Problem description:
Please retype the entries that follow exactly as they are, leaving the images behind.

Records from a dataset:
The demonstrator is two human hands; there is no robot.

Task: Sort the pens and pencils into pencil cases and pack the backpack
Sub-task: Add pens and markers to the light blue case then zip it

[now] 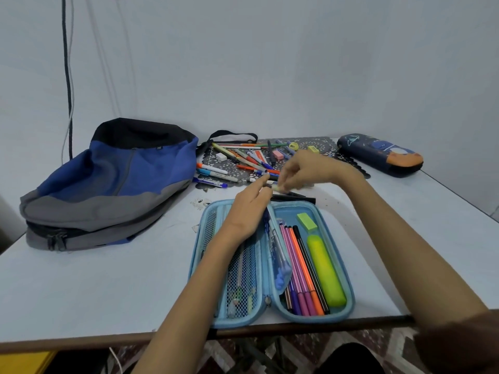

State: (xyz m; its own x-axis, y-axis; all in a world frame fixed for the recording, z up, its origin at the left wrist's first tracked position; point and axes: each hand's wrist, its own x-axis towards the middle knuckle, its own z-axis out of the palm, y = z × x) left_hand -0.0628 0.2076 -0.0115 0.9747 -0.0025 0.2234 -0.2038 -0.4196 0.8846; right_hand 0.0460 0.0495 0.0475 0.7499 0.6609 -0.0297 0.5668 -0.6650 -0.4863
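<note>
An open light-blue pencil case lies at the table's near edge; its right half holds felt pens, a yellow highlighter and a green eraser. Just beyond it, my right hand pinches a small pale pen. My left hand reaches over the case's mesh half, fingertips touching the same pen. Loose pens and pencils lie on a dark lace mat behind. A blue and grey backpack lies at the left. A closed dark-blue pencil case sits at the far right.
A pink eraser, a white eraser and a yellow sharpener lie among the pens. Two black markers rest just beyond the open case. A black cable hangs down the wall at the left.
</note>
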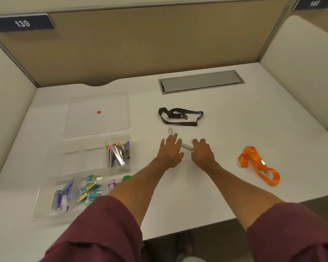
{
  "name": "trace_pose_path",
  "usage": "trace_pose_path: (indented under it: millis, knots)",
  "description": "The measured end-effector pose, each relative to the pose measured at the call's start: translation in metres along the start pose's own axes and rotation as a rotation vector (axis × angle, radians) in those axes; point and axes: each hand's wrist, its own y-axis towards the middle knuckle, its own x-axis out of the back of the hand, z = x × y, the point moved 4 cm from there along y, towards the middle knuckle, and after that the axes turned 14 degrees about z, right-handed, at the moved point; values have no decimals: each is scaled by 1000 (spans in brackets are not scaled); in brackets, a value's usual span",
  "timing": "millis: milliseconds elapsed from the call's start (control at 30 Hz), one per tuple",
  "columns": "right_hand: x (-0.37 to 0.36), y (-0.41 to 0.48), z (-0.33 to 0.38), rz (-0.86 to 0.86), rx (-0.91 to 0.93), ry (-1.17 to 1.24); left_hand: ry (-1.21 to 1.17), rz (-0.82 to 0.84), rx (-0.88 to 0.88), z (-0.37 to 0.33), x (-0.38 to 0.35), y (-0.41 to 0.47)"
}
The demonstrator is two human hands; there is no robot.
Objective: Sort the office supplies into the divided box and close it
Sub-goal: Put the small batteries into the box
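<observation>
A clear divided box (45, 210) lies at the left of the white desk, holding staplers, small staple boxes, clips and small bottles in separate compartments. Its clear lid (80, 121) with a red dot lies flat behind it. My left hand (170, 151) rests palm down at the desk's middle, fingers spread. Just beyond its fingertips is a small white tube (170, 130). A second white tube (187, 146) lies between my hands. My right hand (202, 152) curls over that tube's right end; whether it grips it is unclear. Farther back lies a black lanyard (178, 117), and an orange lanyard (257, 165) is at the right.
A grey cable hatch (201, 82) is set into the desk at the back. Beige partition walls enclose the desk on three sides. The desk's front edge runs under my forearms.
</observation>
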Motion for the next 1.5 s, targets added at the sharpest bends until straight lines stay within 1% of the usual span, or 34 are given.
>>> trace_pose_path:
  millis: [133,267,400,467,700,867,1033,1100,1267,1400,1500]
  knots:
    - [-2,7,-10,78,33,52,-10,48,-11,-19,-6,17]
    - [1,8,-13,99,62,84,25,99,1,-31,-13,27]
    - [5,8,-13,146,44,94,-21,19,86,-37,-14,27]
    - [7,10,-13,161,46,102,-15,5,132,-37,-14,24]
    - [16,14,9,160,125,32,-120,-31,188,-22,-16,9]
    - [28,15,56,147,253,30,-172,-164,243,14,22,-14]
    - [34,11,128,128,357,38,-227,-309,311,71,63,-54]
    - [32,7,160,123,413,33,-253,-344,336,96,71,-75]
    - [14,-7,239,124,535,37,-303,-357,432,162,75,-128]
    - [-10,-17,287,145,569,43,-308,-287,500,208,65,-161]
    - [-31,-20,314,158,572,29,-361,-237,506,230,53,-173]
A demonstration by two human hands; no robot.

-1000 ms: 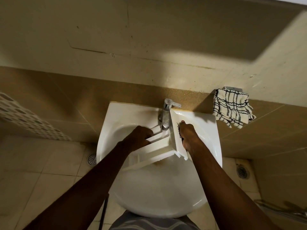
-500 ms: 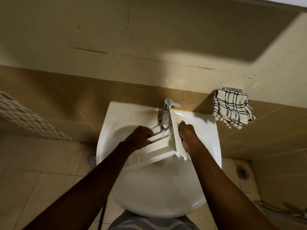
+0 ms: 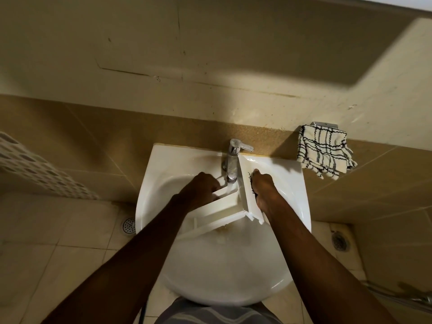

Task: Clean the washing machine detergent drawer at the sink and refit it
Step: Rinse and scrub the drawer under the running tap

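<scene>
A white detergent drawer (image 3: 217, 213) lies across the white sink (image 3: 224, 272), its front panel (image 3: 245, 190) standing on edge toward the right. Water runs from the chrome tap (image 3: 232, 163) into the drawer's compartments. My left hand (image 3: 201, 190) grips the drawer's far side wall just left of the tap. My right hand (image 3: 264, 189) is wrapped around the front panel from its right side. Dark lettering shows on the panel beside the fingers.
A checked black-and-white cloth (image 3: 323, 152) hangs from a wall holder right of the sink. Floor drains sit at the left (image 3: 128, 225) and right (image 3: 339, 240) of the basin. A patterned basket (image 3: 42, 169) is at the far left. Brown residue lies near the sink's drain.
</scene>
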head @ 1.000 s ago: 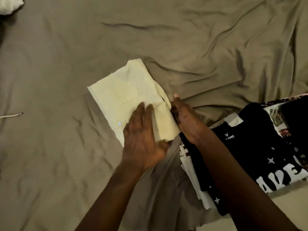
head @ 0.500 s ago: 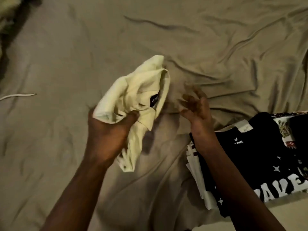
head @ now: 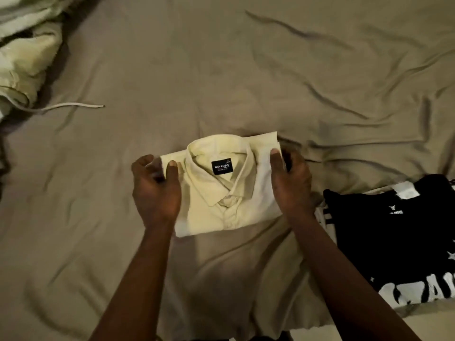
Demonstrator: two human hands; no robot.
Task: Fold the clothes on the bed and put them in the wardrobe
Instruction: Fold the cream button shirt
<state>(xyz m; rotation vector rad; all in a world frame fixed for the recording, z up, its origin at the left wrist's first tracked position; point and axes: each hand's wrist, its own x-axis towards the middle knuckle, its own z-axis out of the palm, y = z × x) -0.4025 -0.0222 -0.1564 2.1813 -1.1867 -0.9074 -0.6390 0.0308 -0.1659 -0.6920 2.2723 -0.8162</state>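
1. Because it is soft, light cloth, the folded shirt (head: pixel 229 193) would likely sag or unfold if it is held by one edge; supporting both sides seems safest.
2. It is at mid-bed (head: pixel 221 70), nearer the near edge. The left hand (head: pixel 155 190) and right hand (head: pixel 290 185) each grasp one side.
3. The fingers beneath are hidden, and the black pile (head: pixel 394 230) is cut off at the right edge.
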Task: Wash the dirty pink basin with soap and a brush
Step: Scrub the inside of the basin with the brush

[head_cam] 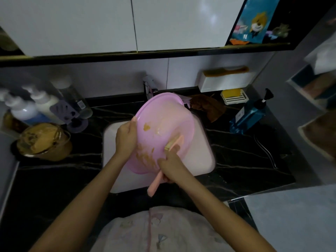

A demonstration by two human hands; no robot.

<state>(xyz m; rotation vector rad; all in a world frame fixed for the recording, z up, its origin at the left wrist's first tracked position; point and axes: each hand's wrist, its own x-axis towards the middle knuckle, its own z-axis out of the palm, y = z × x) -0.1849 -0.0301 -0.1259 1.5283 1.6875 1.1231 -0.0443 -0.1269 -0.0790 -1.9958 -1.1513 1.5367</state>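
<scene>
A pink basin (pixel 160 113) is tilted up over the white sink (pixel 201 157), its inside facing me and smeared with brownish-yellow dirt. My left hand (pixel 126 137) grips the basin's left rim. My right hand (pixel 172 165) holds a pink brush (pixel 154 184) by its handle. The brush's yellowish head (pixel 172 142) lies against the basin's inner wall, blurred. A yellow soap bar (pixel 231 92) sits in a white dish at the back right.
The faucet (pixel 149 88) rises behind the basin. A brown cloth (pixel 207 106) and a blue pump bottle (pixel 249 115) are on the dark counter to the right. White bottles (pixel 32 106) and a brown dirty bowl (pixel 43 140) are to the left.
</scene>
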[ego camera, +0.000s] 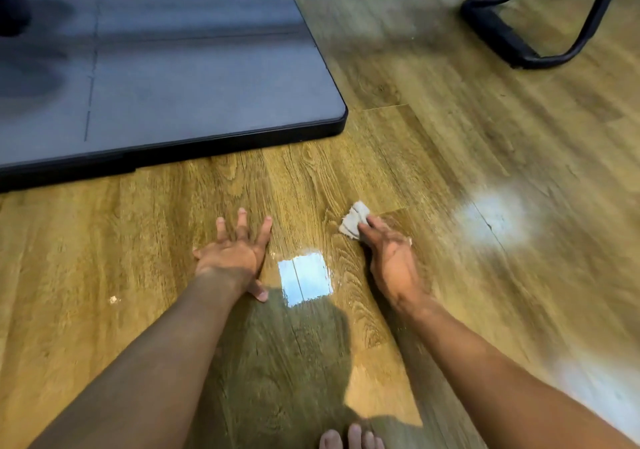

Result of this task:
The demonstrator is two human hands; there is no robot.

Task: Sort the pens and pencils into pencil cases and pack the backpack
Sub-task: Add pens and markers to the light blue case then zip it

[now] 

State: (xyz m; its own x-axis, y-axis; all in a world frame fixed for the recording, z up, its origin at the left wrist's first tracked position; point and axes: each hand's wrist, its own x-axis towards the middle knuckle, its own z-axis out of the palm, y = z × x) left_hand -0.0628 0.2076 -0.0115 0.9747 -0.0025 0.2234 -0.2038 -0.4196 0.8846; right_hand 0.0460 0.0495 0.0475 0.7499 0.6609 -0.0297 0.5668 -0.6650 -0.4863
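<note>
An open light-blue pencil case lies at the table's near edge; its right half holds felt pens, a yellow highlighter and a green eraser. Just beyond it, my right hand pinches a small pale pen. My left hand reaches over the case's mesh half, fingertips touching the same pen. Loose pens and pencils lie on a dark lace mat behind. A blue and grey backpack lies at the left. A closed dark-blue pencil case sits at the far right.
A pink eraser, a white eraser and a yellow sharpener lie among the pens. Two black markers rest just beyond the open case. A black cable hangs down the wall at the left.
</note>
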{
  "name": "trace_pose_path",
  "usage": "trace_pose_path: (indented under it: millis, knots)",
  "description": "The measured end-effector pose, each relative to the pose measured at the call's start: translation in metres along the start pose's own axes and rotation as a rotation vector (axis × angle, radians) in those axes; point and axes: each hand's wrist, its own y-axis towards the middle knuckle, its own x-axis out of the back of the hand, z = x × y, the point moved 4 cm from there along y, towards the middle knuckle, and after that the axes turned 14 degrees about z, right-handed, at the moved point; values have no decimals: each is scaled by 1000 (spans in brackets are not scaled); in brackets, a value's usual span",
  "timing": "millis: milliseconds elapsed from the call's start (control at 30 Hz), one per tuple",
  "columns": "right_hand: x (-0.37 to 0.36), y (-0.41 to 0.48), z (-0.33 to 0.38), rz (-0.86 to 0.86), rx (-0.91 to 0.93), ry (-1.17 to 1.24); left_hand: ry (-1.21 to 1.17), rz (-0.82 to 0.84), rx (-0.88 to 0.88), z (-0.37 to 0.33), x (-0.38 to 0.35), y (-0.41 to 0.47)"
}
The demonstrator is two human hands; there is no robot.
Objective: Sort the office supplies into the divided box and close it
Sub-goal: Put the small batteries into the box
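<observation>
A clear divided box (45, 210) lies at the left of the white desk, holding staplers, small staple boxes, clips and small bottles in separate compartments. Its clear lid (80, 121) with a red dot lies flat behind it. My left hand (170, 151) rests palm down at the desk's middle, fingers spread. Just beyond its fingertips is a small white tube (170, 130). A second white tube (187, 146) lies between my hands. My right hand (202, 152) curls over that tube's right end; whether it grips it is unclear. Farther back lies a black lanyard (178, 117), and an orange lanyard (257, 165) is at the right.
A grey cable hatch (201, 82) is set into the desk at the back. Beige partition walls enclose the desk on three sides. The desk's front edge runs under my forearms.
</observation>
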Motion for the next 1.5 s, targets added at the sharpest bends until straight lines stay within 1% of the usual span, or 34 are given.
>>> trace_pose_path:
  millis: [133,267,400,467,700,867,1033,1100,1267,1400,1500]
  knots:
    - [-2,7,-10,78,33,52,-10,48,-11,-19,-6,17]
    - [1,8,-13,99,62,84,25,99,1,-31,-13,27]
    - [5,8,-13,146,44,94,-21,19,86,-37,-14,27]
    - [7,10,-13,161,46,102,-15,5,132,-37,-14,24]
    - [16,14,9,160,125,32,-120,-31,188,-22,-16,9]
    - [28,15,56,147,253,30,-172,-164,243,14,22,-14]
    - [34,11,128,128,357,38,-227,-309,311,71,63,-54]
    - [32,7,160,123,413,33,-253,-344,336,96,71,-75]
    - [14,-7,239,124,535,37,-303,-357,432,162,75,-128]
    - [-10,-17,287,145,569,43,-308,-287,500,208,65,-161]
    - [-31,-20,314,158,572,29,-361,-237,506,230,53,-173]
A demonstration by two human hands; no robot.

-1000 ms: 
-500 ms: 
+0 ms: 

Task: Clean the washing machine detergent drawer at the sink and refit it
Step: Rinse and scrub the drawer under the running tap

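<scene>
A white detergent drawer (image 3: 217, 213) lies across the white sink (image 3: 224, 272), its front panel (image 3: 245, 190) standing on edge toward the right. Water runs from the chrome tap (image 3: 232, 163) into the drawer's compartments. My left hand (image 3: 201, 190) grips the drawer's far side wall just left of the tap. My right hand (image 3: 264, 189) is wrapped around the front panel from its right side. Dark lettering shows on the panel beside the fingers.
A checked black-and-white cloth (image 3: 323, 152) hangs from a wall holder right of the sink. Floor drains sit at the left (image 3: 128, 225) and right (image 3: 339, 240) of the basin. A patterned basket (image 3: 42, 169) is at the far left. Brown residue lies near the sink's drain.
</scene>
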head @ 1.000 s ago: 
head @ 0.500 s ago: 
head @ now: 
Demonstrator: two human hands; no robot.
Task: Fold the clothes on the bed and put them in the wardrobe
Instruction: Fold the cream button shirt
<state>(xyz m; rotation vector rad; all in a world frame fixed for the recording, z up, its origin at the left wrist's first tracked position; point and axes: each hand's wrist, its own x-axis towards the middle knuckle, its own z-axis out of the palm, y = z × x) -0.4025 -0.0222 -0.1564 2.1813 -1.1867 -0.9074 -0.6390 0.0308 -0.1659 -0.6920 2.2723 -0.8162</state>
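1. Because it is soft, light cloth, the folded shirt (head: pixel 229 193) would likely sag or unfold if it is held by one edge; supporting both sides seems safest.
2. It is at mid-bed (head: pixel 221 70), nearer the near edge. The left hand (head: pixel 155 190) and right hand (head: pixel 290 185) each grasp one side.
3. The fingers beneath are hidden, and the black pile (head: pixel 394 230) is cut off at the right edge.
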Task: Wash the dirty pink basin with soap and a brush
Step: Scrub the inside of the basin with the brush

[head_cam] 

A demonstration by two human hands; no robot.

<state>(xyz m; rotation vector rad; all in a world frame fixed for the recording, z up, its origin at the left wrist's first tracked position; point and axes: each hand's wrist, its own x-axis towards the middle knuckle, its own z-axis out of the palm, y = z × x) -0.1849 -0.0301 -0.1259 1.5283 1.6875 1.1231 -0.0443 -0.1269 -0.0790 -1.9958 -1.1513 1.5367</state>
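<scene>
A pink basin (pixel 160 113) is tilted up over the white sink (pixel 201 157), its inside facing me and smeared with brownish-yellow dirt. My left hand (pixel 126 137) grips the basin's left rim. My right hand (pixel 172 165) holds a pink brush (pixel 154 184) by its handle. The brush's yellowish head (pixel 172 142) lies against the basin's inner wall, blurred. A yellow soap bar (pixel 231 92) sits in a white dish at the back right.
The faucet (pixel 149 88) rises behind the basin. A brown cloth (pixel 207 106) and a blue pump bottle (pixel 249 115) are on the dark counter to the right. White bottles (pixel 32 106) and a brown dirty bowl (pixel 43 140) are to the left.
</scene>
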[ego camera, +0.000s] 

The exercise is complete.